What you have to do: What you return must match the listing word for word.
########################################
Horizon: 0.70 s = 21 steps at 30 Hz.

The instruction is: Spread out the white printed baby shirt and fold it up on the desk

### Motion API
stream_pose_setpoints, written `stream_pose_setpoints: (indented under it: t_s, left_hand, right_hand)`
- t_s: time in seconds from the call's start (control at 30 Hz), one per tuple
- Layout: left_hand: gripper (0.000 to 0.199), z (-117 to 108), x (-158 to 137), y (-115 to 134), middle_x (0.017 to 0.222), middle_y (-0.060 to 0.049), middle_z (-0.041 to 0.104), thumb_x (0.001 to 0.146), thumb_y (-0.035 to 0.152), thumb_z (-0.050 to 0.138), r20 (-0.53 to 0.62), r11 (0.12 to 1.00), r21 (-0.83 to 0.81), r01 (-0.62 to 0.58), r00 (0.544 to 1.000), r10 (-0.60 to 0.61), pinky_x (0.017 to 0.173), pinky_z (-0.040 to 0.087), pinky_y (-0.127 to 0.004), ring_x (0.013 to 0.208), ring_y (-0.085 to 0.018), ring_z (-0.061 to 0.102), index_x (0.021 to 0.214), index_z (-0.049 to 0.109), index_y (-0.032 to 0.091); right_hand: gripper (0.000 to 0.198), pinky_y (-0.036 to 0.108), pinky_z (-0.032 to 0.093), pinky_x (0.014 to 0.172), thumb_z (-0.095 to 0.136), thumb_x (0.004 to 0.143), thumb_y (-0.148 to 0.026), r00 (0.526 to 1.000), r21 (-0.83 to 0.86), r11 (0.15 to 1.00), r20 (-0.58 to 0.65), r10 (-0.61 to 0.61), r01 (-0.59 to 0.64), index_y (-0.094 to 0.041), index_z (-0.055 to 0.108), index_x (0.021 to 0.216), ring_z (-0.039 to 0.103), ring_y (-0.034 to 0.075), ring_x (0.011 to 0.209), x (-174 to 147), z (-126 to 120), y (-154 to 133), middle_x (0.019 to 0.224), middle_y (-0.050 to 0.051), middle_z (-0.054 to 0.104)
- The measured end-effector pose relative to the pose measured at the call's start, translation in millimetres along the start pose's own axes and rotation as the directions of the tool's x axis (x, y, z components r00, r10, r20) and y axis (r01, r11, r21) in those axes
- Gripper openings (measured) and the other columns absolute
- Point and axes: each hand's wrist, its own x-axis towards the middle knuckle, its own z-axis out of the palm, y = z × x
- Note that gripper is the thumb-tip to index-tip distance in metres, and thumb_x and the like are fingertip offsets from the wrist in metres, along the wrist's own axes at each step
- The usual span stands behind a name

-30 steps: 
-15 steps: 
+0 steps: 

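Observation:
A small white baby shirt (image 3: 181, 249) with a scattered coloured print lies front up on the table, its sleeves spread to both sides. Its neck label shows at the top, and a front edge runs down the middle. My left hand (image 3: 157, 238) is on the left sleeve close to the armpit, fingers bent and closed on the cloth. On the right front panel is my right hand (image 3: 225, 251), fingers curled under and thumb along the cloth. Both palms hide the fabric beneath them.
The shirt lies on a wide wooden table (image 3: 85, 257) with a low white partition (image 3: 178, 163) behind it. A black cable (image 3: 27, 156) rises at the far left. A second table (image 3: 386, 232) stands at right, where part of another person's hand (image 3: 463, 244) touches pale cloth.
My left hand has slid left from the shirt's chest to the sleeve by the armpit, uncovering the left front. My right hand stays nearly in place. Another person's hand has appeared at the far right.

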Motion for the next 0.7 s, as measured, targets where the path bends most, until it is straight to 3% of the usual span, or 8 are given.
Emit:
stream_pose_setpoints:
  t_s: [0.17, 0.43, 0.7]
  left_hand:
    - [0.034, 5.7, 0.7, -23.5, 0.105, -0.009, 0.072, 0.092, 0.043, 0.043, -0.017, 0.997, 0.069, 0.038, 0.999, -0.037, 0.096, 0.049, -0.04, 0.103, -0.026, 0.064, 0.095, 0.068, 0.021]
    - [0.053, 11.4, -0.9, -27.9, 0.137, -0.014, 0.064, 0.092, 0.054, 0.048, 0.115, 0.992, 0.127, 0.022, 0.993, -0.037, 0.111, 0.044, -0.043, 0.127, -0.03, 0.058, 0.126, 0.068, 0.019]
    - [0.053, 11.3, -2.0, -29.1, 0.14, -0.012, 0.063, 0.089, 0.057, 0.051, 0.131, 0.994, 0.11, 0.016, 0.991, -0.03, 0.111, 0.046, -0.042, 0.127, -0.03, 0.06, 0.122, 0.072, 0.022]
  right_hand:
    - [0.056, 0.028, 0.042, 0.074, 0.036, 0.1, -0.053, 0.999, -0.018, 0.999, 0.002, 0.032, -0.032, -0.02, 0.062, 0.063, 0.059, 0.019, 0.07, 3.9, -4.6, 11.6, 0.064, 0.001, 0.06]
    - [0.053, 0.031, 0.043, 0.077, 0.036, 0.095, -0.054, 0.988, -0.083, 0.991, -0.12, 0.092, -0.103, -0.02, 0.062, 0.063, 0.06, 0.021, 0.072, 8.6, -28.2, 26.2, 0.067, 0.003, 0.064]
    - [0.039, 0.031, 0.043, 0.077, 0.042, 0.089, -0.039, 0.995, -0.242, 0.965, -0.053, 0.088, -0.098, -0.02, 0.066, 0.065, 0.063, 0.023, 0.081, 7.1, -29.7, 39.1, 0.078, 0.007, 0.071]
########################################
Response below:
Horizon: 0.70 s = 21 steps at 30 Hz.

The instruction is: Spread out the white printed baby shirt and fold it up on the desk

### Motion API
stream_pose_setpoints, written `stream_pose_setpoints: (indented under it: t_s, left_hand, right_hand)`
- t_s: time in seconds from the call's start (control at 30 Hz), one per tuple
- Layout: left_hand: gripper (0.000 to 0.199), z (-117 to 108), x (-158 to 137), y (-115 to 134), middle_x (0.017 to 0.222), middle_y (-0.060 to 0.049), middle_z (-0.041 to 0.104), thumb_x (0.001 to 0.146), thumb_y (-0.035 to 0.152), thumb_z (-0.050 to 0.138), r20 (-0.53 to 0.62), r11 (0.12 to 1.00), r21 (-0.83 to 0.81), r01 (-0.62 to 0.58), r00 (0.544 to 1.000), r10 (-0.60 to 0.61), pinky_x (0.017 to 0.173), pinky_z (-0.040 to 0.087), pinky_y (-0.127 to 0.004), ring_x (0.013 to 0.208), ring_y (-0.085 to 0.018), ring_z (-0.061 to 0.102), index_x (0.021 to 0.214), index_z (-0.049 to 0.109), index_y (-0.032 to 0.091); right_hand: gripper (0.000 to 0.198), pinky_y (-0.036 to 0.108), pinky_z (-0.032 to 0.093), pinky_x (0.014 to 0.172), thumb_z (-0.095 to 0.136), thumb_x (0.004 to 0.143), thumb_y (-0.148 to 0.026), r00 (0.526 to 1.000), r21 (-0.83 to 0.86), r11 (0.15 to 1.00), r20 (-0.58 to 0.65), r10 (-0.61 to 0.61), r01 (-0.59 to 0.64), index_y (-0.094 to 0.041), index_z (-0.055 to 0.108), index_x (0.021 to 0.216), ring_z (-0.039 to 0.103), ring_y (-0.034 to 0.075), ring_x (0.011 to 0.209), x (-174 to 147), z (-126 to 120), y (-154 to 133), middle_x (0.019 to 0.224), middle_y (-0.050 to 0.051), middle_z (-0.054 to 0.104)
- The measured end-effector pose relative to the pose measured at the call's start, translation in millimetres along the start pose's own axes and rotation as the directions of the tool's x axis (x, y, z components r00, r10, r20) and y axis (r01, r11, r21) in those axes
- Gripper openings (measured) and the other columns absolute
- Point and axes: each hand's wrist, its own x-axis towards the middle knuckle, its own z-axis out of the palm, y = z × x
- Note that gripper is the thumb-tip to index-tip distance in metres, and thumb_x and the like are fingertip offsets from the wrist in metres, along the wrist's own axes at each step
- The usual span stands behind a name

-30 steps: 
-15 steps: 
+0 steps: 

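Observation:
A small white baby shirt (image 3: 181, 249) with a scattered coloured print lies front up on the table, its sleeves spread to both sides. Its neck label shows at the top, and a front edge runs down the middle. My left hand (image 3: 157, 238) is on the left sleeve close to the armpit, fingers bent and closed on the cloth. On the right front panel is my right hand (image 3: 225, 251), fingers curled under and thumb along the cloth. Both palms hide the fabric beneath them.
The shirt lies on a wide wooden table (image 3: 85, 257) with a low white partition (image 3: 178, 163) behind it. A black cable (image 3: 27, 156) rises at the far left. A second table (image 3: 386, 232) stands at right, where part of another person's hand (image 3: 463, 244) touches pale cloth.
My left hand has slid left from the shirt's chest to the sleeve by the armpit, uncovering the left front. My right hand stays nearly in place. Another person's hand has appeared at the far right.
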
Motion for the next 0.7 s, as measured, targets where the path bends most, until it is straight to 3% of the usual span, or 8 are given.
Emit:
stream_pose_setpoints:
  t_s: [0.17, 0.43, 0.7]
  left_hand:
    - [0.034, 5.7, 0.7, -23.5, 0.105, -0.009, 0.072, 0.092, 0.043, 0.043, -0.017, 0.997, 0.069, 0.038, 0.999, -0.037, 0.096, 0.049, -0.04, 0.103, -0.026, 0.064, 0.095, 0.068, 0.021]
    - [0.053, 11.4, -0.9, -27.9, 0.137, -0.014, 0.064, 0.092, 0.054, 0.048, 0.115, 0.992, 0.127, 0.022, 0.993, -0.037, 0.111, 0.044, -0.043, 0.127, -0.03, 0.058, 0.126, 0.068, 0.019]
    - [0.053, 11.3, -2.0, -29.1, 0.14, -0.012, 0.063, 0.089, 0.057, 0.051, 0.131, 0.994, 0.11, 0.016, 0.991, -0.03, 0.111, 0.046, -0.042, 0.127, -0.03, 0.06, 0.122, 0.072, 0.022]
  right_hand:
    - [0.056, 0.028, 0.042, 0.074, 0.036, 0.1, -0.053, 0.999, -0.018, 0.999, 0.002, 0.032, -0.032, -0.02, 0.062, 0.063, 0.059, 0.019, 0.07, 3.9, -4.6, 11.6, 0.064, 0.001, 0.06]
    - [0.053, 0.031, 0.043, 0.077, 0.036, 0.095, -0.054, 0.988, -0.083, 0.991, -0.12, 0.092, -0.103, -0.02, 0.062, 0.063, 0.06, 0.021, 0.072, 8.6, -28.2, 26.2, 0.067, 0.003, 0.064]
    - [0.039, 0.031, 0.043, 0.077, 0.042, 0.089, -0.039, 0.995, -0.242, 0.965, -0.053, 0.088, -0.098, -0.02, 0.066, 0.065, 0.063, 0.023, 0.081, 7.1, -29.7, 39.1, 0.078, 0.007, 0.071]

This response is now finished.